If modern agriculture in the U.S. were adjusted to the vegan diet, according to the study in Elementa, we’d be able to feed 735 million people—and that’s from a purely land-use perspective. Compare that to the dairy-friendly vegetarian diet, which could feed 807 million people. Even partially omnivorous diets rank above veganism in terms of sustainability; incorporating about 20 to 40% meat in your diet is actually better for the long-term course of humanity than being completely meat-free.

Well, that is a relief. Especially in light of …

Americans eating more beef.

Here are some quotes from an article in USA Today:

As backyard grills fire up this summer, one thing is clear: Americans no longer have a beef with beef.

Thanks to lower prices, more disposable income and a guarded thumbs-up from the wellness community, the once-maligned meat is now seen by many shoppers and diners as an ingredient in a well-balanced and even trendy diet.

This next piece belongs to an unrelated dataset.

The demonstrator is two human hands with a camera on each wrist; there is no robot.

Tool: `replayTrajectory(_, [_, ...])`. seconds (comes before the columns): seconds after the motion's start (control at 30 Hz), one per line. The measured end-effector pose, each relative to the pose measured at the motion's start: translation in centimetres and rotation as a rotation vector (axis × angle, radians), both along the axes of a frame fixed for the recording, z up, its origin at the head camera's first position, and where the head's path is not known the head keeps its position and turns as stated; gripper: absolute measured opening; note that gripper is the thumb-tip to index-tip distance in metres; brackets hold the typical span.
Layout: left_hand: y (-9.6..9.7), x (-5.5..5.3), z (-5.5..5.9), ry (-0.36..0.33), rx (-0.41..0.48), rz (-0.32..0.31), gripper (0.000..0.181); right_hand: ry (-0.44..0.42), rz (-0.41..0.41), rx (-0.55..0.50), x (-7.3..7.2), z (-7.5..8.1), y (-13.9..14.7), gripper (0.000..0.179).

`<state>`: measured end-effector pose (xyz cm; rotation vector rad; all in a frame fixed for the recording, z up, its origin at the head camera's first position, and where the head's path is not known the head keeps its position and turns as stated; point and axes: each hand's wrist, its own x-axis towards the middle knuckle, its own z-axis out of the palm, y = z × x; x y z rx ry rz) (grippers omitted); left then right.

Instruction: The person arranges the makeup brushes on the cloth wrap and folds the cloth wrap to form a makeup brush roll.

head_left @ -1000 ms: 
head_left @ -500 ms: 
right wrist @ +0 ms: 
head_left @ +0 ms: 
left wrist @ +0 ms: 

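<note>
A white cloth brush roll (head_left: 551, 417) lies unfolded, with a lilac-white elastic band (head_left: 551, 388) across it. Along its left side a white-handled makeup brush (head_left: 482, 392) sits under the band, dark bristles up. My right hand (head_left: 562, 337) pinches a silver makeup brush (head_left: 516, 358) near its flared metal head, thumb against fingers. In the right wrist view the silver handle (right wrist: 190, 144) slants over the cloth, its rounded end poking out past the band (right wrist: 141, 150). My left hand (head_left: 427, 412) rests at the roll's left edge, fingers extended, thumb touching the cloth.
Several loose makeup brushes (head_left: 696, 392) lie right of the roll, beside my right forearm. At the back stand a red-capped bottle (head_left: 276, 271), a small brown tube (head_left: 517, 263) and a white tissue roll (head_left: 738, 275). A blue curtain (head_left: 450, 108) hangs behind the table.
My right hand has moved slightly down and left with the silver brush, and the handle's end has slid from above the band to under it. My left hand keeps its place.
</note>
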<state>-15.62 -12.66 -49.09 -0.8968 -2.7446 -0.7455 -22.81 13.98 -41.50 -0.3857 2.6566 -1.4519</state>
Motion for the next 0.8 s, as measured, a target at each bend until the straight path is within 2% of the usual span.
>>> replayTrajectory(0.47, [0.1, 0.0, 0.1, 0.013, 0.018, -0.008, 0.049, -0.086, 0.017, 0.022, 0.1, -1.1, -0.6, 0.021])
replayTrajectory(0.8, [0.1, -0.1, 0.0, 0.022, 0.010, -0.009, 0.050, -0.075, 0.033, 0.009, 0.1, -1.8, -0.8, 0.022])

Americans ate an average 55.6 pounds of beef in 2016, up from 54 pounds in 2015, according to the Department of Agriculture. This comes after a decade during which U.S. beef consumption plummeted 15%.

The article attributes much of the rise in beef consumption to falling prices, but then adds this:

The increase of meat-intense diets, such as paleo and keto, has also jump-started America’s rekindled love affair with all things cow. Gone are the days of dismissing meat as a heart attack inducer or the unsophisticated grub of Middle America. Now, there’s a premium segment that’s lighting up diners, thanks to their increased demand for organic and grass-fed beef.

As an unsophisticated inhabitant of Middle America, I’m happy to include beef in my grub. But I may have Chareva start charging me a man-tax.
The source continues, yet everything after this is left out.